If you’re a football fan, like me, you’ve probably heard about the recent antitrust case in which the NFL supposedly suffered a big loss. For those that haven’t heard, here’s the story in a nutshell. For years, NFL teams have jointly licensed their trademarks for use on products like t-shirts, baseball caps, mugs, etc through a company called National Football League Properties (NFLP). About ten years ago, the NFLP decided that only Reebok could make headwear bearing NFL logos. As a result, American Needle, Inc., a competitor of Reebok, lost its contract with NFLP. Faced with the loss of a tremendous revenue source, American Needle did what any proud American would do: it sued, claiming the NFLP was acting improperly as a monopoly and not allowing competition in the NFL headwear business. On May 24, 2010, the U.S. Supreme Court ruled that American Needle could proceed with its lawsuit.
You’ve probably seen articles (using countless bad football puns — “NFL Sacked by Supreme Court” — which we here at Law Law Land would obviously be totally above using) touting this as a big setback not only for the NFL, but for all professional sports leagues (other than Major League Baseball, which, amazingly, is a legal monopoly). But, the NFL didn’t really lose much more than this intermediate ruling in this particular lawsuit. In fact, the case doesn’t actually say the NFL did anything wrong. Think of it more like an incomplete pass than a 15 yard facemask penalty. (See? We use only good football puns.)

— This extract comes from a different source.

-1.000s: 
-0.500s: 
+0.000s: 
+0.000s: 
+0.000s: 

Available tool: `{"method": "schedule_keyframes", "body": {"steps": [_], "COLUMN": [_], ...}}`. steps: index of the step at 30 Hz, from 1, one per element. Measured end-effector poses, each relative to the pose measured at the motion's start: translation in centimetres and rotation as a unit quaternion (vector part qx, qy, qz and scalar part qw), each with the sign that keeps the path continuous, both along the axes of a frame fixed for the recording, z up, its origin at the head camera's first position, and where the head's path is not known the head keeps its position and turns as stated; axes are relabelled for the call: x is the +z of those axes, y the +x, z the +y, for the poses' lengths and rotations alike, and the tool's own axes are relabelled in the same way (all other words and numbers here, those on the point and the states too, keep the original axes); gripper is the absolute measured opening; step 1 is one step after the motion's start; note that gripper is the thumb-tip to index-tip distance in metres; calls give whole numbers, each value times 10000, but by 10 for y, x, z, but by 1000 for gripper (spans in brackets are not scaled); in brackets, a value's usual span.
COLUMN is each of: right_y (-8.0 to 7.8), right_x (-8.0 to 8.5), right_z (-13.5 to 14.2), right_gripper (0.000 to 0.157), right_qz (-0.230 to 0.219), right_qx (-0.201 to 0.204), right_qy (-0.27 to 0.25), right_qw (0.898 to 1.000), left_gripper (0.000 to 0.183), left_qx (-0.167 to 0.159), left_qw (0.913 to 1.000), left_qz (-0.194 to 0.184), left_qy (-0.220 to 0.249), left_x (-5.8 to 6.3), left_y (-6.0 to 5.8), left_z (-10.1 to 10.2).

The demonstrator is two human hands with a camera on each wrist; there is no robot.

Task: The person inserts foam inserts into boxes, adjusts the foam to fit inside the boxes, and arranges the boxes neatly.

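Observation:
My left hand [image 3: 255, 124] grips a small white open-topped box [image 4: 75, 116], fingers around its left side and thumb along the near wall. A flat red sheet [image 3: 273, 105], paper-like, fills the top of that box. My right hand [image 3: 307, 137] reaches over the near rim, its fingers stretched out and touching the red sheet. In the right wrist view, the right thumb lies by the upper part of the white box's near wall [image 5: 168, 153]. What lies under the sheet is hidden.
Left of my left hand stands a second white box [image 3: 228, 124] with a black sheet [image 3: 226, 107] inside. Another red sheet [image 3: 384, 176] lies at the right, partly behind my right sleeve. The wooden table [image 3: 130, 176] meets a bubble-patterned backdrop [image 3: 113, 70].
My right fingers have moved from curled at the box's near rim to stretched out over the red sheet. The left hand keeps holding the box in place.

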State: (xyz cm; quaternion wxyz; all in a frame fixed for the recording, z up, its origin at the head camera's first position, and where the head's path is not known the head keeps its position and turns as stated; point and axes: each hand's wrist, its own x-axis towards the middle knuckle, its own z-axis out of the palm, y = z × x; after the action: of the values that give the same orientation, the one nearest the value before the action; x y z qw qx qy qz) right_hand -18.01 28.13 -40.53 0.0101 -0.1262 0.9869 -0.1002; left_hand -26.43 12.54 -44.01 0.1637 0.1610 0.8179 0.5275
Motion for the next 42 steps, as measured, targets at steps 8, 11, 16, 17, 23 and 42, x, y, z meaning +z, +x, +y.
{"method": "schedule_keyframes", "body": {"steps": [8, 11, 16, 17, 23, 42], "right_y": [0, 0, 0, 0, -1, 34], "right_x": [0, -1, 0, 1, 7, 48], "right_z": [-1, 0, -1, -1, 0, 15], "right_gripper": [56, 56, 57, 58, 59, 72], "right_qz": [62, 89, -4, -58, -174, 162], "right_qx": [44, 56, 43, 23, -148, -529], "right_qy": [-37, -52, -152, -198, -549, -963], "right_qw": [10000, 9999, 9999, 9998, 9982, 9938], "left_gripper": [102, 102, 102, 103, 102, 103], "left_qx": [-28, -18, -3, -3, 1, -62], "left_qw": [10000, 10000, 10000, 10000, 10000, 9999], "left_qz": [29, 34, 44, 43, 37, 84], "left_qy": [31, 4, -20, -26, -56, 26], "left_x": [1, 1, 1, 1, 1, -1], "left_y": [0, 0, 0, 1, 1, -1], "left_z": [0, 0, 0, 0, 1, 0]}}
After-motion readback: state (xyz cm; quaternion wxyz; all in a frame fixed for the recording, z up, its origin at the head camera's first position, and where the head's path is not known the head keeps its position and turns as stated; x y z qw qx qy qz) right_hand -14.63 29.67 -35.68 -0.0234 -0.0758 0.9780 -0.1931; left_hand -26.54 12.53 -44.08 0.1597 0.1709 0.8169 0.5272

So, what was all the fuss about? Well, many statements by Justice Stevens in the majority opinion can be made to sound really bad for the NFL. Things like Justice Stevens’ statement that the decision by the 32 NFL teams to jointly license their separate trademarks deprives the marketplace of “actual or potential competition.” Sounds bad, right? It sure looks that way at first, but this may actually be a case for instant replay: if you keep reading the opinion, it becomes clear that this ruling may have absolutely no impact on the way the NFL does business. (Okay, okay, I’ll stop.)
Later in the opinion, Justice Stevens says that although the joint licensing activities are anticompetitive, they may not be illegal. In fact, Stevens notes that anticompetitive conduct like the joint licensing of NFL trademarks, may be necessary to make the product of NFL Football available to the public. If that’s the case, it’s perfectly legal and can continue indefinitely. This so called “Rule of Reason” plays right into the NFL’s hands — which means all that bad-sounding language may have been little more than a false start. (That was the last one, I swear.)
How could licensing NFL trademarks be necessary to enabling Peyton Manning to carve up defenses on national TV, you ask? Well, another often-overlooked statement by Justice Stevens is that maintaining competitive balance in the league is a “legitimate and important” objective that can potentially be furthered by anticompetitive conduct. As (at the risk of mixing sports metaphors) any Pittsburgh Pirates fan can tell you, when your team has a $30 million payroll, it’s pretty hard to compete with the team that has a $200 million payroll (read: Yankees). Here’s where joint licensing comes in.
The NFL, unlike the other major professional sports leagues, has historically imposed extensive revenue sharing among all teams in the league. This means that, even though the Cowboys, Redskins, and (evil) Patriots make a lot more money that the Jaguars, Rams and (awesome) Bills, the NFL spreads profits relatively equally among the franchises to ensure a relatively even playing field. As a result, the NFL does not have the disparity in payrolls like Major League Baseball or the NBA. It also means that there are usually many teams that have access to available high-priced free agents, which promotes parity.
The NFL teams have made this arrangement work because, as a general rule, they jointly license all aspects of their product. For example, teams do not have individual TV contracts like in baseball and basketball. Which sucks whenever the game you want to watch is subject to the stupid “blackout” rule, or when you’re a cable subscriber and can’t get the “Sunday Ticket” package (which is the greatest thing ever to happen to a Bills fan who lives in L.A.). But it does allow the NFL to maintain a level of parity that is good for the league and is pretty much unmatched in other sports. (I promised no more cheap football puns, not no more obvious Buffalo Bills partisanship.)
NFLP is part of this collective effort to jointly license the NFL product and share revenues. Revenues from the sales of trademarked merchandise have historically been shared equally among all 32 teams, even though NFLP surely sells more Tony Romo jerseys than Trent Edwards jerseys. (See what growing up in Western New York will do for you?) So, if the revenue from the sale of merchandise by NFLP helps ensure parity and competitive balance by distributing licensing revenue equally, it seems the arrangement, while anticompetitive, may still be perfectly legal.
As a Bills fan, I can only hope I’m right about this. Otherwise, I can just imagine the (evil) Patriots raising money to fund dozens of free agent signings by selling “Tom Brady Collectible Jerseys” that no other team shares in. Somehow, I doubt the Bills will have similar success with products such as the “Wide Right” jersey or the “O.J. Was Here” bumper sticker.